Startup Logistik Paxel Catat Pertumbuhan Bisnis 30% per Bulan

Pertumbuhan bisnis Paxel yang mencapai dua digit setiap bulannya ditopang bisnis e-commerce yang melaju kencang.
Dimas Jarot Bayu
Oleh Dimas Jarot Bayu
31 Agustus 2019, 20:33
paxel
Katadata/Dimas Jarot Bayu
Startup di sektor logistik, Paxel bekerja sama dengan PSSI.

Perusahaan rintisan digital (startup) di sektor logistik, PT Paxel Teknologi Unggul (Paxel) mengklaim pertumbuhan bisnisnya mencapai 25-30 persen setiap bulan. Pertumbuhan bisnis perseroan antara lain ditopang oleh bisnis e-commerce yang tumbuh cukup kencang.

"Rata-rata kami per bulan di atas 25-30% peningkatannya," ujar CEO Paxel Bryant Christanto di Garuda Store, Jakarta, Sabtu (31/8).

Bryant mengatakan, tingginya pertumbuhan bisnis Paxel didorong oleh gaya hidup generasi muda saat ini yang serba cepat. Mereka, kata Bryant, menyambut layanan pengiriman dalam sehari antarkota antarprovinsi (same day delivery) yang menjadi unggulan Paxel.

(Baca: Paxel Sediakan Loker Pintar di GBK)

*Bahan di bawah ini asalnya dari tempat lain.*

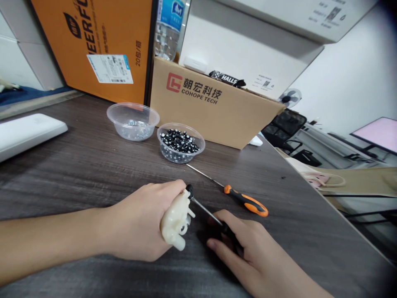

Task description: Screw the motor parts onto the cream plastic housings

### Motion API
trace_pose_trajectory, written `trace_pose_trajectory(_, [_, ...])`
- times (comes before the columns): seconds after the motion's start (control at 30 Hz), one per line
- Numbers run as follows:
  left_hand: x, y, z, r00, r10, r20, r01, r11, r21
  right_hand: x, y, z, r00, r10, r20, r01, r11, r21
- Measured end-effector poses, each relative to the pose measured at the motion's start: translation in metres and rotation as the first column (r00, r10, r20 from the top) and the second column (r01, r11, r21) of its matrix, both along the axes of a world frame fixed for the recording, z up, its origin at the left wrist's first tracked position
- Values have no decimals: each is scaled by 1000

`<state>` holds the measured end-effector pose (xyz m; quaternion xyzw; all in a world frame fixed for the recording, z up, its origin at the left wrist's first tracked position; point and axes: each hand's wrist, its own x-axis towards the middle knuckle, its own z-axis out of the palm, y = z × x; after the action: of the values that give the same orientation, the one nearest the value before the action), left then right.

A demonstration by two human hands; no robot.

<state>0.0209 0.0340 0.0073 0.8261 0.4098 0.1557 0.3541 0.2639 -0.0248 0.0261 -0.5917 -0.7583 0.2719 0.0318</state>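
My left hand is wrapped round a cream-coloured moulded plastic part with several short stubs and a small ring on it. A small round black piece sits at the part's upper end, beside my left thumb. My right hand grips a screwdriver by its black handle. The metal shaft points up and left, and its tip meets the black piece. My palm and fingers hide much of the handle and of the plastic part.
A second screwdriver, orange and black, lies beyond my hands. Behind it stand a clear bowl of black pieces and another bowl of small metal pieces. Cardboard boxes line the back; a white device lies at left.
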Motion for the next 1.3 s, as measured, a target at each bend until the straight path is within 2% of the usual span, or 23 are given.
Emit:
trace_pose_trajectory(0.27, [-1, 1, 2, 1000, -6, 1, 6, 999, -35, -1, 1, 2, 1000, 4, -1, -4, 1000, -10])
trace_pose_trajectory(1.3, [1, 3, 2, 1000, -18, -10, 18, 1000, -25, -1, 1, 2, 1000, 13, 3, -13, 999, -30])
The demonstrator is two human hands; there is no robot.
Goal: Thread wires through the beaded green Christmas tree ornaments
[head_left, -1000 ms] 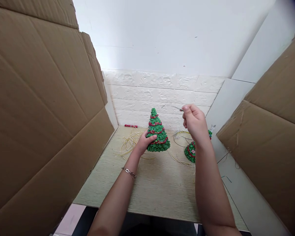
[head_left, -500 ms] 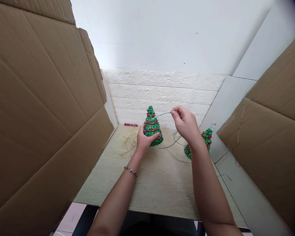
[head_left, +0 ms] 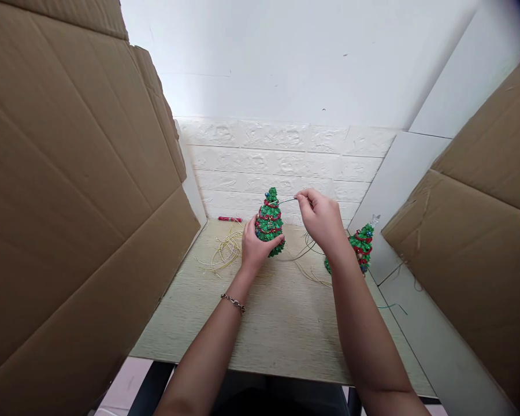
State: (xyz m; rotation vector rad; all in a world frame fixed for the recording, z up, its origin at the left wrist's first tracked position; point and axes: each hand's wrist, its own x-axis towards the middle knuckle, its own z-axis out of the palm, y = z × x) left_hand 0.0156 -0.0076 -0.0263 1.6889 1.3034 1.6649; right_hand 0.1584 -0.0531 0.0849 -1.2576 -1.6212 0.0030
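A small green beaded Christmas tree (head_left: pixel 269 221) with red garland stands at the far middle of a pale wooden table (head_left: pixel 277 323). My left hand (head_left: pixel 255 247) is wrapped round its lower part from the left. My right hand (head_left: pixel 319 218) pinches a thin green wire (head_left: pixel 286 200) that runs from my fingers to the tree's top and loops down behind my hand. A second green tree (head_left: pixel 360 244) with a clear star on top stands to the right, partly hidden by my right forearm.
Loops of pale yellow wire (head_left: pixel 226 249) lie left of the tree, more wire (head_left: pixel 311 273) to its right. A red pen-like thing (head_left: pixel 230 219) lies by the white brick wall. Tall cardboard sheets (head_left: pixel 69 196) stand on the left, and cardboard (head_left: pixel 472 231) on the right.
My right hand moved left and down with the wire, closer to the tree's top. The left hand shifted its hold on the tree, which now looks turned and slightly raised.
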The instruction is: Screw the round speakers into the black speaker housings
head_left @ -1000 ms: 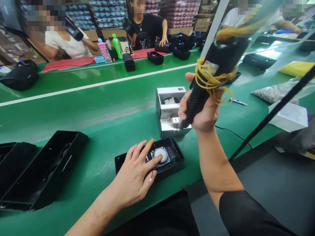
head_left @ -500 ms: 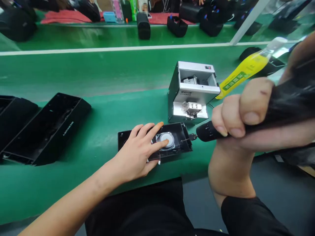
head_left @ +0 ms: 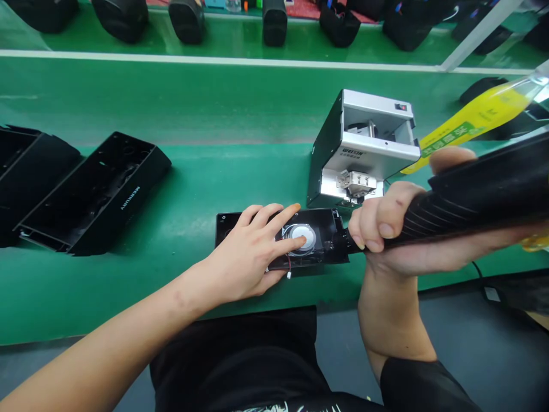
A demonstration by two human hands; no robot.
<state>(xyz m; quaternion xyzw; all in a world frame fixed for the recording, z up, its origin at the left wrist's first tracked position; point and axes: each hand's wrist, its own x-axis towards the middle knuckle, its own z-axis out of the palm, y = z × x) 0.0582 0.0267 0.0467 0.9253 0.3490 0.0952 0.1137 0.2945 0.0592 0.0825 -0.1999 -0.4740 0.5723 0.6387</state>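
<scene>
On the green bench lies a black plastic panel point(head_left: 328, 229) with a round speaker point(head_left: 307, 238) fitted in it, white at its centre. My left hand point(head_left: 253, 252) holds the panel from above, fingers spread across it, one fingertip on the speaker and the thumb along the near edge. A short wire with a small white connector point(head_left: 289, 275) hangs by the thumb. My right hand point(head_left: 398, 229) is wrapped round a black electric screwdriver point(head_left: 480, 200), tilted with its front end at the panel's right end. Its tip is hidden from view.
Behind my right hand stands a grey screw feeder point(head_left: 373, 149), with a yellow-labelled bottle point(head_left: 476, 120) beside it. Two open black housings point(head_left: 96, 194) lie at left. Several black housings point(head_left: 274, 23) line the far side beyond a white strip.
The screwdriver has come down and left, its front end now at the panel's right end. My left hand still holds the panel. The whole view has shifted slightly.
</scene>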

Selain itu, generasi muda juga lebih menyukai sistem layanan logistik berbasis digital yang diusung Paxel ketimbang yang berbasis konvensional. "Secara industri segmen ini naiknya lebih cepat dibandingkan industri logistik secara keseluruhan karena  didorong oleh e-commerce," kata Bryant.

Kontribusi paling besar ke bisnis Paxel berasal dari pengiriman logistik di sektor makanan, kosmetik, dan fesyen. Sementara, wilayah yang memberikan kontribusi paling besar terhadap bisnis Paxel, yakni Jabodetabek dan Bandung.

(Baca: Moeldoko Sebut Jokowi Bakal Temui Para Tokoh Papua)

Saat ini, Paxel sudah menjangkau delapan wilayah, yakni Jabodetabek, Bandung, Yogyakarta, Solo, Semarang, Surabaya, Malang dan Bali.Dari delapan wilayah tersebut, perusahaan telah memiliki sekitar 500 ribu pengguna aktif. 

Startup logistik ini juga berencana melakukan ekspansi ke dua wilayah lainnya pada akhir 2019, yakni Medan dan Makassar.

"Kami juga harus persiapkan sistem, SDM, operasional biar cukup kuat menghadapi growth ke depannya," kata Bryant.